Parameter containing:
tensor([[ 0.0369, -0.6950],
        [-0.6591,  0.6533],
        [ 0.4035,  0.4890]], requires_grad=True)

In [6]:
dummy_input = torch.Tensor([1.0, 2.0]) # the input 2D vector

# since our model is a linear function with no bias, we are essentially doing a matrix-vector multiplication
# between our input 2D vector and a 3X2 matrix. This means, we will get the prescribed 3D vector as output!
linear_model.weight.matmul(dummy_input)

tensor([-1.3530,  0.6475,  1.3814], grad_fn=<MvBackward0>)

---
Back to the book... <br><br>
In chapter 5, we defined our model as the linear function above. We passed in a tensor with `requires_grad=True`, for *w* and *b*. In doing so, Pytorch is able to solve the derivative of the loss function in respect to *w* and *b* through all the steps those two parameters travelled, including our model.<br><br>
Below is how we set this up previously.

In [7]:
# defining our parameters w and b with autograd enabled
params = torch.tensor([0.0, 1.0], requires_grad=True)

# defining our model
def model(unknown_unit, w, b):
    return w * unknown_unit + b

# placeholder unknown_unit
t_u = torch.tensor([1.0, 2.0, 3.0])

# we can then call this in our training loop like so:
model(t_u, *params)

tensor([1., 1., 1.], grad_fn=<AddBackward0>)

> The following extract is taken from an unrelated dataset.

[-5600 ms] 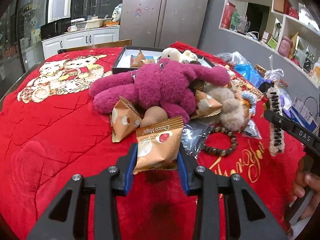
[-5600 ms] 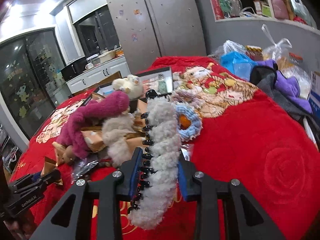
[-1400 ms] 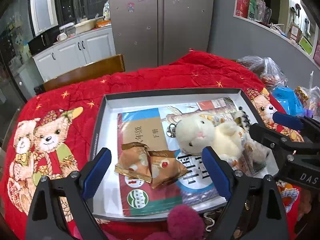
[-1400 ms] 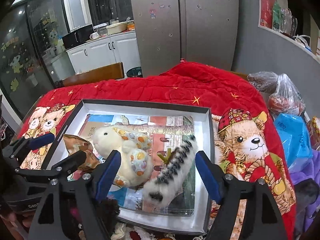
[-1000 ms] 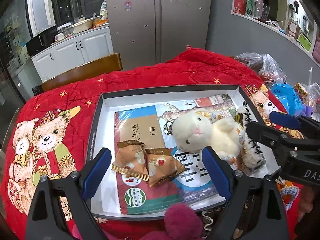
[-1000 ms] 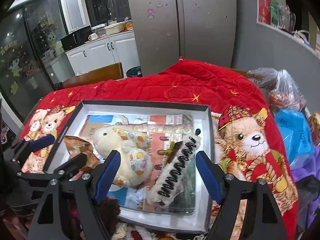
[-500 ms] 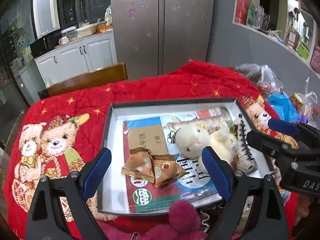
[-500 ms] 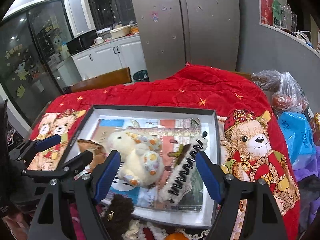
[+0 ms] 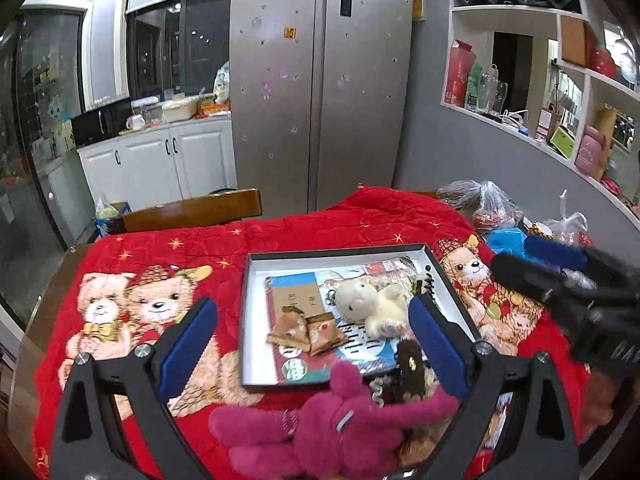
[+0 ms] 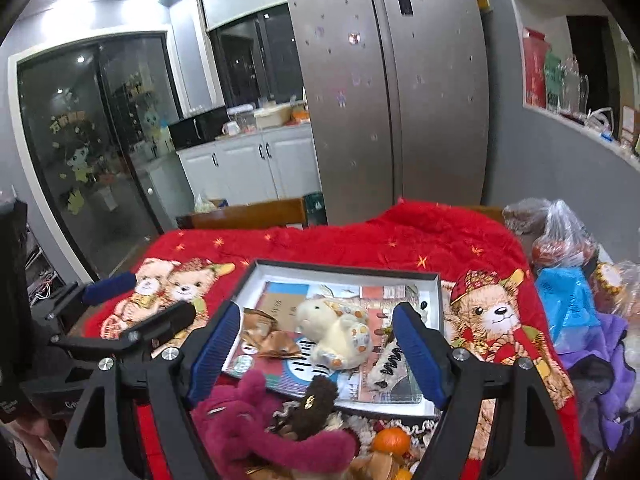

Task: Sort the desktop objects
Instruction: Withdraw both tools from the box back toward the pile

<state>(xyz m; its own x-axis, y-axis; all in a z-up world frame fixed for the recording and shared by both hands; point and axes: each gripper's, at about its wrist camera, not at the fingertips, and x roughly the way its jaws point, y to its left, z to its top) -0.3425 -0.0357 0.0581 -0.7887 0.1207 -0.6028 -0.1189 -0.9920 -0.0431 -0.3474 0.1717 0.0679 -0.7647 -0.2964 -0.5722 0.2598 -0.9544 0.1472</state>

We can combine the *autograd enabled* parameters and the model with the submodule `nn.Linear` described above. If we want to view the *weight* we can used the property `.weight`, and to get the *bias* we can use the property `.bias`. Furthermore, if we need to pass the parameters to the optimizer, we can call the method `.parameters()`<br><br>
To replace the `params` tensor and `model` function above, we can simply write this:

In [8]:
linear_model = nn.Linear(1, 1) #bias defaults to true

linear_model.weight, linear_model.bias, linear_model.parameters()

(Parameter containing:
 tensor([[-0.8310]], requires_grad=True),
 Parameter containing:
 tensor([-0.5477], requires_grad=True),
 <generator object Module.parameters at 0x7fb01eb035a0>)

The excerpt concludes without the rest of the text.